A friend of ours, who lives near Greenwich, and is as proud of the "Palace Hospital" as an Englishman ought to be, told us a little incident which it gratifies us to repeat.
It is quite impossible not to observe that old Jack-tars have their favourite "runs" about Greenwich; you meet the same wooden leg at a particular corner, and at the same hour, almost (fair weather or foul) every day in the year, the same old trio "chaffing" and "yarning" on the same bench; the same "lot", with their pipes, of an afternoon in the park; their weather-beaten, broken-up faces, and their broken-up limbs, become your "familiars". They are not cordial at first with strangers, but our friend considers them worth knowing, and whenever he approaches a bench where trios or duos of the old fellows meet, there is immediately a courteous recognition of the "gentleman" who carries a snuff-canister always, and a roll of pigtail sometimes, for their especial comfort. You may coax a soldier with a cigar, but a sailor scorns it, and remains true as the needle to the pole to his "quid".
When the Crimean war was at the hottest, and hands trembled to unclose the lists of killed and wounded, our friend, on his morning walk down to "the boat", which he prefers as a mode of transit to the great Babylon, observed a somewhat stately old sailor walking by the aid of a wooden leg and a stick, sometimes beside the park wall when it was shady, at other times sitting on the grass in the sun. His habits were different from those of his messmates; he had no particular "run", but seemed to study the pleasure and caprice of a small Skye terrier, who was his constant companion. The dog was as shapeless and ragged as even "a Skye" can be; his large, bright, intense eyes glared from beneath his shaggy brows, and his short, stumpy legs were terminated by masses of blackish hair. He was what "the fancy" call "blue", and his broad black nose and sweeping tail constituted him a perfect "beauty." Sometimes he chose to walk by the park wall, and then his master followed; then "Skye" would take to the common, and, without a word, the obedient master would steer after him; then he would converse with other little dogs, and the old sailor would wait until the conversation was over.

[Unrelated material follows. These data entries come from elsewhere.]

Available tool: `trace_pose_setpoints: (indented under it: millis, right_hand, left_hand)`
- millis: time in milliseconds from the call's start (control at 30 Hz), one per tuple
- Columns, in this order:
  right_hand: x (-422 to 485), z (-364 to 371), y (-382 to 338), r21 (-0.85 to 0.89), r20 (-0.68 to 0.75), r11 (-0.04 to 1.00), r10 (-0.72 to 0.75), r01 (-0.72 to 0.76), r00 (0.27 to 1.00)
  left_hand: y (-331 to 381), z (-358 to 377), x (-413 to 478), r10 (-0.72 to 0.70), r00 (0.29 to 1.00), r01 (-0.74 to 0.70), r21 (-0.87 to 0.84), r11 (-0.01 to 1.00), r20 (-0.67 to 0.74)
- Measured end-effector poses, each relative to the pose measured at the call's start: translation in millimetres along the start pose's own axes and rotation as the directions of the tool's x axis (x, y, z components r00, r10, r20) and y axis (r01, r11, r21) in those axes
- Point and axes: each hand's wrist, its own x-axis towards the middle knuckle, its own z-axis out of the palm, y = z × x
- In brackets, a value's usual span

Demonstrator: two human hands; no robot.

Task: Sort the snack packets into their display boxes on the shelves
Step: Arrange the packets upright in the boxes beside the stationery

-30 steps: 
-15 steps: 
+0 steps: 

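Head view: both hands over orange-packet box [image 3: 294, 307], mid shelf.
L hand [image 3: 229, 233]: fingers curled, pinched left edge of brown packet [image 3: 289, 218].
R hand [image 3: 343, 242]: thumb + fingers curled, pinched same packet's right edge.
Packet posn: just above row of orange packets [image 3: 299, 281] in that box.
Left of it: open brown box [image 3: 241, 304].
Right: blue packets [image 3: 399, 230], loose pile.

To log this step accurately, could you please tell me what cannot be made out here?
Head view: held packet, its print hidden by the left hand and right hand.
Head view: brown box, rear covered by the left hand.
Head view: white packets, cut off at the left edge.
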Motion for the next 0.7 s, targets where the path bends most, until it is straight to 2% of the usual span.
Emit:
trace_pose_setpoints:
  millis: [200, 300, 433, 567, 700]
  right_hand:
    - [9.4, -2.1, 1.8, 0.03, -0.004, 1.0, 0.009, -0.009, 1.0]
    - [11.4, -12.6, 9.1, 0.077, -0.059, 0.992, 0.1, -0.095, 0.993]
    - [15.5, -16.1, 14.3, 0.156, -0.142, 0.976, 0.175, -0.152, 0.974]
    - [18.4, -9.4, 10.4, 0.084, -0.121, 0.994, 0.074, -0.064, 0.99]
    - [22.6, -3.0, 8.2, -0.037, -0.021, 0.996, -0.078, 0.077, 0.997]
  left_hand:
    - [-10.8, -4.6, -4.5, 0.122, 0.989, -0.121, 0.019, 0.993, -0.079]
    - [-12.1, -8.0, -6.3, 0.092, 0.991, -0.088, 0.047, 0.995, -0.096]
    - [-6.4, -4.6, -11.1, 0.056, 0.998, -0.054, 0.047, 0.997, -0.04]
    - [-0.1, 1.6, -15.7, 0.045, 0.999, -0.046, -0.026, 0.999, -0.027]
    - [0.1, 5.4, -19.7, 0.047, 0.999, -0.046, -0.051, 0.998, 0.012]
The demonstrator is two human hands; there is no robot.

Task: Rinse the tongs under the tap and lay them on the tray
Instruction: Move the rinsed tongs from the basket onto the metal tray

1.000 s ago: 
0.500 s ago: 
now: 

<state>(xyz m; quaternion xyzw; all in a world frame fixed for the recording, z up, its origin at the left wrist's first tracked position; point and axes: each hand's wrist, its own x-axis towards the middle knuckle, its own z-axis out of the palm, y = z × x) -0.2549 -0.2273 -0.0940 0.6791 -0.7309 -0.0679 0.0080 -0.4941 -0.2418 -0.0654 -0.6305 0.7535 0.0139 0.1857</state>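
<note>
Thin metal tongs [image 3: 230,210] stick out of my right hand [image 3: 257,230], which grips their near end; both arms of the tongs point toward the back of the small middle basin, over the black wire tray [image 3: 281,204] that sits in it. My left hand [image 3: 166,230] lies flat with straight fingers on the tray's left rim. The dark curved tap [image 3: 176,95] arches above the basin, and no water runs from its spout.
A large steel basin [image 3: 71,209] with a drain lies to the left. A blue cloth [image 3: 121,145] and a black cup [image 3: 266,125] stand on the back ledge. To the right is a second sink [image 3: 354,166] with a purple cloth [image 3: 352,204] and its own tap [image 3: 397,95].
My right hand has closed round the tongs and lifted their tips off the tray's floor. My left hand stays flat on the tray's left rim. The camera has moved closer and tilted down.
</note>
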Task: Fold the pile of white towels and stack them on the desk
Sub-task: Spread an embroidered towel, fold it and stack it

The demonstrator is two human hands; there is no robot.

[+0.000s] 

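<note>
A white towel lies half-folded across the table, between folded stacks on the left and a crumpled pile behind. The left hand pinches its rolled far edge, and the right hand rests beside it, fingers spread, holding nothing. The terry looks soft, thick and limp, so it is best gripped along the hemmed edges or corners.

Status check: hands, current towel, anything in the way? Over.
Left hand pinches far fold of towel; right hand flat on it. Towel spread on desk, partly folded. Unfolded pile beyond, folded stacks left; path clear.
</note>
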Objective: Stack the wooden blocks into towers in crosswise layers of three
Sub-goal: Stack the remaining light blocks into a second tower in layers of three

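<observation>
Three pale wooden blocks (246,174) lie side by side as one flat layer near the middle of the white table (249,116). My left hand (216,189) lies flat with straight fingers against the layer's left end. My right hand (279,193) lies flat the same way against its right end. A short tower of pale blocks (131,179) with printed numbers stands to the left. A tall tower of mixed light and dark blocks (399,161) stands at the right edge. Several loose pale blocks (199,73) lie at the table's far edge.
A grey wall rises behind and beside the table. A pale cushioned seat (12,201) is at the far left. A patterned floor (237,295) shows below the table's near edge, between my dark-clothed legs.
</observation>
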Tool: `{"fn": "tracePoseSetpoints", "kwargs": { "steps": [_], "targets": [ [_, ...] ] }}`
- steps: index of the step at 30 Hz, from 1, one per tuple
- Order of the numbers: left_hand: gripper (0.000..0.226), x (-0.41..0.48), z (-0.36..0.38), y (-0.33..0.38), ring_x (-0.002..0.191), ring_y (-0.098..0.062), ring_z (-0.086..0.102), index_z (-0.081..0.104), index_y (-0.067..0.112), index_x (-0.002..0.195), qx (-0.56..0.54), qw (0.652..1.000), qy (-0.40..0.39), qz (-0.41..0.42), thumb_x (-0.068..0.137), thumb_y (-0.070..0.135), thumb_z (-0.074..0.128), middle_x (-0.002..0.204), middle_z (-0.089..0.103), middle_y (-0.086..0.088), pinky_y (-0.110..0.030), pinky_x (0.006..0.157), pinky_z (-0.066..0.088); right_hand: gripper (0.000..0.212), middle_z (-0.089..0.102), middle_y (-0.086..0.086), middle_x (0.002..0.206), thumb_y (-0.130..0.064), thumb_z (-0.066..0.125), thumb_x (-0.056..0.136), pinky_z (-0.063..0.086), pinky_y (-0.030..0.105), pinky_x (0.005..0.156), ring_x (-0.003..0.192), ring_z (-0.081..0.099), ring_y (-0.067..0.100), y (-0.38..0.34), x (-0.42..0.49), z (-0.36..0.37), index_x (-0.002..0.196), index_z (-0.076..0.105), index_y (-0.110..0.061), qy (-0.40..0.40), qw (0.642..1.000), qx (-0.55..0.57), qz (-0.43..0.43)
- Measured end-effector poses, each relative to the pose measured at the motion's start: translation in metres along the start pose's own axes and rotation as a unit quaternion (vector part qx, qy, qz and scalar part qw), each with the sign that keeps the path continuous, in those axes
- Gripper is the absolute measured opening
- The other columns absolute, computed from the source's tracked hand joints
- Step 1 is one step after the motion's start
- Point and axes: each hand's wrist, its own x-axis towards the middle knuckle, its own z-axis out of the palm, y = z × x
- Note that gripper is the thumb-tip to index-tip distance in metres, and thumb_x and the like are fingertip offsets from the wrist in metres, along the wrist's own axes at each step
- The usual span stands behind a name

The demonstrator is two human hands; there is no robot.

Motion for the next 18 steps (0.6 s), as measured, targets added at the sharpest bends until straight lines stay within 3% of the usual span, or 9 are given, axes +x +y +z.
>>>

He never interfered except when "Skye" desired to attack donkeys or donkey-boys; then his protector would hook him up (he could not weigh more than four pounds) with his stick, tuck him under his arm, and disappear with him altogether. There was something so odd in the old sailor reversing the order of things, and following the dog instead of the dog following him, that our friend desired to make his acquaintance; but the old man evidently chose to keep out of every one's way.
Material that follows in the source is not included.